The Growing Impact of Fintech Companies

Financial technology is the new technology and innovation, which aim to counter traditional financial practices in the delivery of current financial services to consumers. However, it is also an evolving industry that makes use of advanced technology to enhance everyday activities in financial services at all levels. This industry is now a key player in shaping financial practices for financial markets and has become a significant force in global finance. It has therefore become imperative for financial firms to adopt some or the other financial technologies to improve their businesses.

A concrete definition of fintech can be defined as the following. Financial technology (also known as innovation in financial services) includes any new service or technology which complements or adds to the existing practices and procedures in financial services for the benefit of consumers. This is a relatively broad definition and may be divided further into several categories, for illustration, fintech in financial services or fintech focus or fintech planning. In terms of the second case, fintech planning refers to strategic planning undertaken in advance of investing in specific financial tools or services, such as tools for analytics and business process modeling. Strategic planning also requires the development of strategies for long-term goals and objectives of financial firms.

The focus of this article is on the second case of fintech. The financial services sector is highly fragmented and competing among multiple fintech companies. Challenges posed by the fragmentation can be reduced by adopting certain strategies for combining existing biotech companies with new ones, or by encouraging the growth of start-ups which are likely to become successful in the coming years.

The top priority of any financial institutions facing a future of increasing competition is to strengthen the back-end operation processes of its core products and services. The most important areas for rethinking include loan and credit management, accounts payable and receivable management, banking and billing, and customer service. While these processes remain the same across all industries, the speed of implementation and cost-effectiveness of back-end systems vary across them.

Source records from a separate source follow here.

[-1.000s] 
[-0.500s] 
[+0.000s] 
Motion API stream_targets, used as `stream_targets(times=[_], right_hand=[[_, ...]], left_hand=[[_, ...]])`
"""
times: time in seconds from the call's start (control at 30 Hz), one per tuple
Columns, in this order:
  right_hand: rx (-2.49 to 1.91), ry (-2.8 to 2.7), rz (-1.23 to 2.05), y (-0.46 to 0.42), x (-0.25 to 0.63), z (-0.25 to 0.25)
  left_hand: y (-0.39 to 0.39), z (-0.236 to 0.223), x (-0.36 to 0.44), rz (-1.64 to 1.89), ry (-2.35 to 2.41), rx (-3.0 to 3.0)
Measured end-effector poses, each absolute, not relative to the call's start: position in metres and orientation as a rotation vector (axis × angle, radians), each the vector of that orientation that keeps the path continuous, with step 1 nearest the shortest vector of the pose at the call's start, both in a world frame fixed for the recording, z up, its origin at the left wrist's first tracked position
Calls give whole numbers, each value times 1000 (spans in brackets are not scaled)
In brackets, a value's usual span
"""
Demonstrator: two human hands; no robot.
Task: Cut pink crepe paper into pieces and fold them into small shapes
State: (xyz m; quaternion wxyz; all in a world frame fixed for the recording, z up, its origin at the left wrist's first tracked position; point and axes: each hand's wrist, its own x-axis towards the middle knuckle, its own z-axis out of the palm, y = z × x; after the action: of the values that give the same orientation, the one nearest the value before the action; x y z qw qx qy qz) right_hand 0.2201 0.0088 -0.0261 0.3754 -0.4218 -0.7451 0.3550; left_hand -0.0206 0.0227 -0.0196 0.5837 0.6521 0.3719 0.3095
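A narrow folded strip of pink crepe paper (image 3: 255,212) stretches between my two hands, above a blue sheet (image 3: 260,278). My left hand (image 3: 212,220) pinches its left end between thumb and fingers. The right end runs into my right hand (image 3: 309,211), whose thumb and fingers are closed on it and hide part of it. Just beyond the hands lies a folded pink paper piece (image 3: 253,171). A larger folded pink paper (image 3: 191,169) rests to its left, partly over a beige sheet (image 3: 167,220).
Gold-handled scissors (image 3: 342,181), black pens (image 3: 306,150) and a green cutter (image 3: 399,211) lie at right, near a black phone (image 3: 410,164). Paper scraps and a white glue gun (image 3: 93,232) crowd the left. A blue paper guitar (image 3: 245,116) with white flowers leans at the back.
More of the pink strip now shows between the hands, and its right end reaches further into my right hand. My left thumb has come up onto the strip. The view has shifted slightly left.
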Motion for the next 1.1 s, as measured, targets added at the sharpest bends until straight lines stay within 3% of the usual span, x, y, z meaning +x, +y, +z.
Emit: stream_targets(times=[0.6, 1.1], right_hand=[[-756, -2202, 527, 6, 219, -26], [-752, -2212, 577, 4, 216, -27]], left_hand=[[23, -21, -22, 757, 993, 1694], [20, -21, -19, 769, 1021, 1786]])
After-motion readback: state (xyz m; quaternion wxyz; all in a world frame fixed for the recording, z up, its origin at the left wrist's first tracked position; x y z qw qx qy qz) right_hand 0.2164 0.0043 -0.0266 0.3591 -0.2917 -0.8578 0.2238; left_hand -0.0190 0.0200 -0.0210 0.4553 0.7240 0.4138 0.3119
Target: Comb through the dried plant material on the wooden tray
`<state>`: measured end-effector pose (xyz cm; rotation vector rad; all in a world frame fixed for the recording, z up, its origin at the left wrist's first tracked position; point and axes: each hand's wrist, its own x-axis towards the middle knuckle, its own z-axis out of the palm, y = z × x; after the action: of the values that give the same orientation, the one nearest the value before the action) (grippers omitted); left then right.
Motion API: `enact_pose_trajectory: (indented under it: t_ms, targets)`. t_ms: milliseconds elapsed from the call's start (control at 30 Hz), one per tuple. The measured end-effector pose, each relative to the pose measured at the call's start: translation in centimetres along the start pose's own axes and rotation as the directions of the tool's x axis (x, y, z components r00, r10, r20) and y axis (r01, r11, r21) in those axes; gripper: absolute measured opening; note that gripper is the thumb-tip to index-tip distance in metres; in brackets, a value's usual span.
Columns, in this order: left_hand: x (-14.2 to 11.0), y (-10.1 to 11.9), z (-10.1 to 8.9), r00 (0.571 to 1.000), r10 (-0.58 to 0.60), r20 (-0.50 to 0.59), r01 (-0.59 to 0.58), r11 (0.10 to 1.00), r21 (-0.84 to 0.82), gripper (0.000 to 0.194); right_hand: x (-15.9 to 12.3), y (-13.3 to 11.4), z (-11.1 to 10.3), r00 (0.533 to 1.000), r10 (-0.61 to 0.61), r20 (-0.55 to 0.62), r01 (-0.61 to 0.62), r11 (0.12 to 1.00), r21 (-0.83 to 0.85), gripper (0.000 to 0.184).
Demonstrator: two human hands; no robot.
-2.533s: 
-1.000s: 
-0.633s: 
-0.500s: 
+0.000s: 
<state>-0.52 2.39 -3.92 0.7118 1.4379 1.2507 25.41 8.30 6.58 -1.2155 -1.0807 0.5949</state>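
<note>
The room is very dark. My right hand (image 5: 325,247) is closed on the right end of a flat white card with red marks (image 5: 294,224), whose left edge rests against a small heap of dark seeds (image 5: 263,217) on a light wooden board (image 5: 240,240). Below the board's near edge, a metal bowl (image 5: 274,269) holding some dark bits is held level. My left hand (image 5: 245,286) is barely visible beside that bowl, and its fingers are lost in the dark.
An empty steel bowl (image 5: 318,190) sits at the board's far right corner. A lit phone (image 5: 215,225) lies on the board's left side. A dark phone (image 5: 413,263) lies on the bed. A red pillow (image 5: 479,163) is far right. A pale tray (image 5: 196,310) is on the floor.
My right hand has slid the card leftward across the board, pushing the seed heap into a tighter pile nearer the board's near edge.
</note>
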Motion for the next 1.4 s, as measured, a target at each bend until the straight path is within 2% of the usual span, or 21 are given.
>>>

As part of their efforts to mitigate the impact of new disruptive technologies on their core businesses, traditional financial institutions should consider making strategic decisions that will reduce the risks posed by these emerging technologies. These include taking steps to improve the efficiency of their cash processing operations, and developing improved ways to provide customers faster and better customer support. To ensure that their efforts are not hamstrung by regulations that prohibit some types of transactions, banks should engage in research and experimentation with their current practices. They should also consider whether to retain or hire consultants to help with strategic planning.

In addition to improving their current service, banks should explore the option of attracting investment management professionals from outside the company to become an integral part of its investment management team. Investment management is difficult for small-to-medium sized banks because of the nature of the business. Therefore, these institutions need an investment management professional who is versed in working with larger banks to create an investment strategy that will take into consideration their unique characteristics. By doing so, these firms can ensure that their investment decisions are based on sound risk management principles. Furthermore, an investment management consultant can help these institutions become more cost effective. Fintech companies can also help by providing advice on how their existing processes can be improved to enable increased profitability.